— WHAT YOU ARE ASKED TO DO —
Please repeat the lines below, exactly and only, from the one that holds "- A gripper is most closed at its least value" through the one that holds "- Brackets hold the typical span".

— PROVIDED INFORMATION —
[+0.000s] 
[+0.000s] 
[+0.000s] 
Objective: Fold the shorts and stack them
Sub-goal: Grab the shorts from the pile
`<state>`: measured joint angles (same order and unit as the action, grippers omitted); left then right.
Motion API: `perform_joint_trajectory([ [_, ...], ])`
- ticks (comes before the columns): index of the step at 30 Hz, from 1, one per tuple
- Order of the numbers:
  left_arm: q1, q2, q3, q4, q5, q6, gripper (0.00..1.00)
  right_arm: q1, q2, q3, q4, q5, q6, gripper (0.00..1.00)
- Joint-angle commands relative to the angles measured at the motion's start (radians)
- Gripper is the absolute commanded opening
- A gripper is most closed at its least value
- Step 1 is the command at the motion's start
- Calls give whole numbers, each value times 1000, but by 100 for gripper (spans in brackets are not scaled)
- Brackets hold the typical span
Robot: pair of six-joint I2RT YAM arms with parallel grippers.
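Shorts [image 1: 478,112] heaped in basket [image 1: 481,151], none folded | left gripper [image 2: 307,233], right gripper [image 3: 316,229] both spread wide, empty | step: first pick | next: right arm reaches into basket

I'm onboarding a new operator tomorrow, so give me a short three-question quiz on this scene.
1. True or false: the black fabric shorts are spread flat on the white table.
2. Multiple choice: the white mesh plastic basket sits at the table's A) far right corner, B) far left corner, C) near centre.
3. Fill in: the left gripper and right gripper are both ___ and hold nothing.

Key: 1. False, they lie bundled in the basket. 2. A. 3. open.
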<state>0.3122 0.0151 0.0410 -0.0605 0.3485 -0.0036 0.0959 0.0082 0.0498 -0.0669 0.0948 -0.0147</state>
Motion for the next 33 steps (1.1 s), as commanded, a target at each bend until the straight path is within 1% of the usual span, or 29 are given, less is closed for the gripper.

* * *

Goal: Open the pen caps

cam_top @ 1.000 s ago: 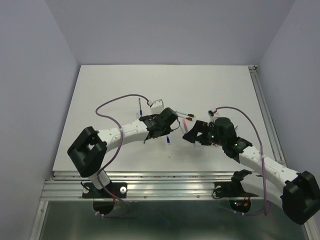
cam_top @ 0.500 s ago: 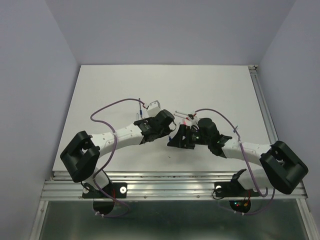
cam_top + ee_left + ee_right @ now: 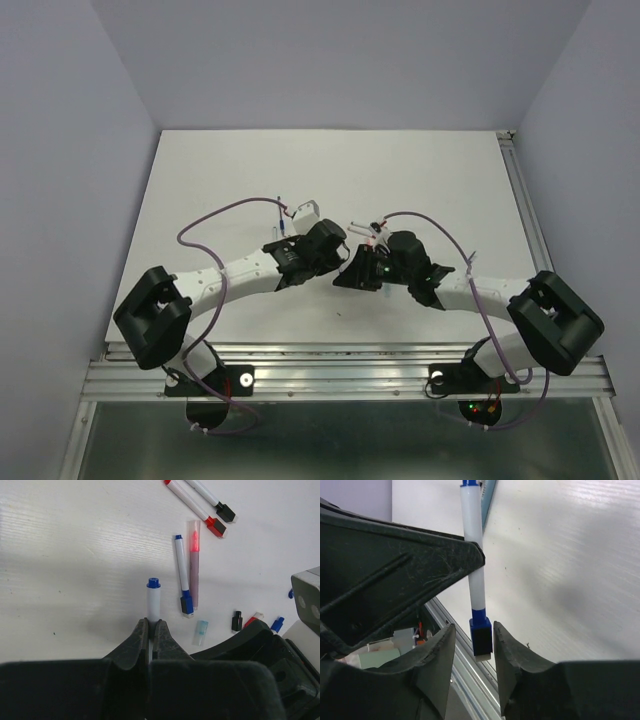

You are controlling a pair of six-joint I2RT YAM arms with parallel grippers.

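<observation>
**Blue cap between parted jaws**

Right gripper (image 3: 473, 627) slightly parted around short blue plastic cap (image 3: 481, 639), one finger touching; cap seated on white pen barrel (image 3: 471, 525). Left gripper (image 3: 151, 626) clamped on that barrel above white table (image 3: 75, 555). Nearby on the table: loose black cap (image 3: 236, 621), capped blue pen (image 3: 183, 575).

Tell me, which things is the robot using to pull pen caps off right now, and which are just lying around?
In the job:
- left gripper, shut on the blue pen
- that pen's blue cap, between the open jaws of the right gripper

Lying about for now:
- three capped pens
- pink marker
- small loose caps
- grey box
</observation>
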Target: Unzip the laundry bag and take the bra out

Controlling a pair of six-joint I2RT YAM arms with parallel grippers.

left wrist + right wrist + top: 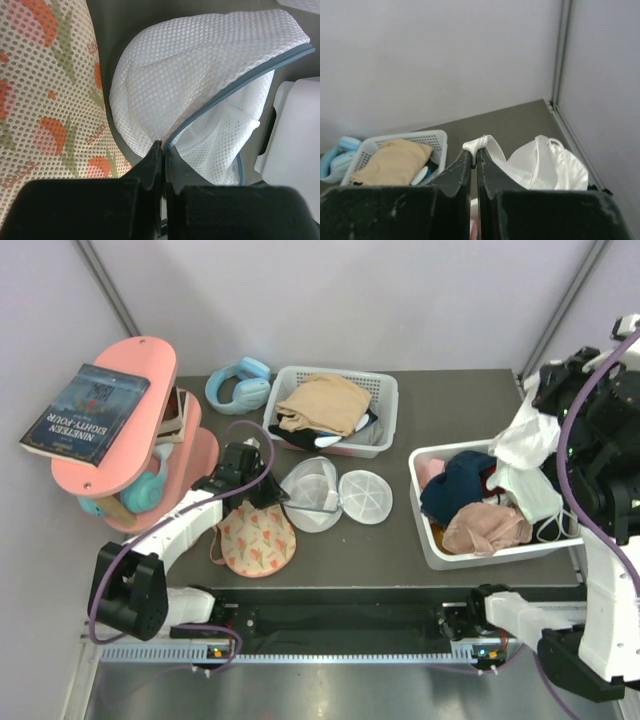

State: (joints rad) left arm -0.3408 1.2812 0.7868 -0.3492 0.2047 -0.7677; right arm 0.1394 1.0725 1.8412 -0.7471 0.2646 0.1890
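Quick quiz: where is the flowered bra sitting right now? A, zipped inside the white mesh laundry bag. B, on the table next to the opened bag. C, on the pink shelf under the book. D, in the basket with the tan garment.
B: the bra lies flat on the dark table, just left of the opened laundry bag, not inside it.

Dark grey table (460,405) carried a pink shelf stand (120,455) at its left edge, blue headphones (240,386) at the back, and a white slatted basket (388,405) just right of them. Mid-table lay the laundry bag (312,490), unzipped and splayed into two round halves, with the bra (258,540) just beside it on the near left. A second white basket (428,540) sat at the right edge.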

— SOLVED PROBLEM —
- A gripper is most closed at its least value
- Step 1 is the command at the motion's start
- Calls give whole numbers, each value times 1000, but by 100 for gripper (spans in brackets are not scaled)
- Brackets hold the typical span

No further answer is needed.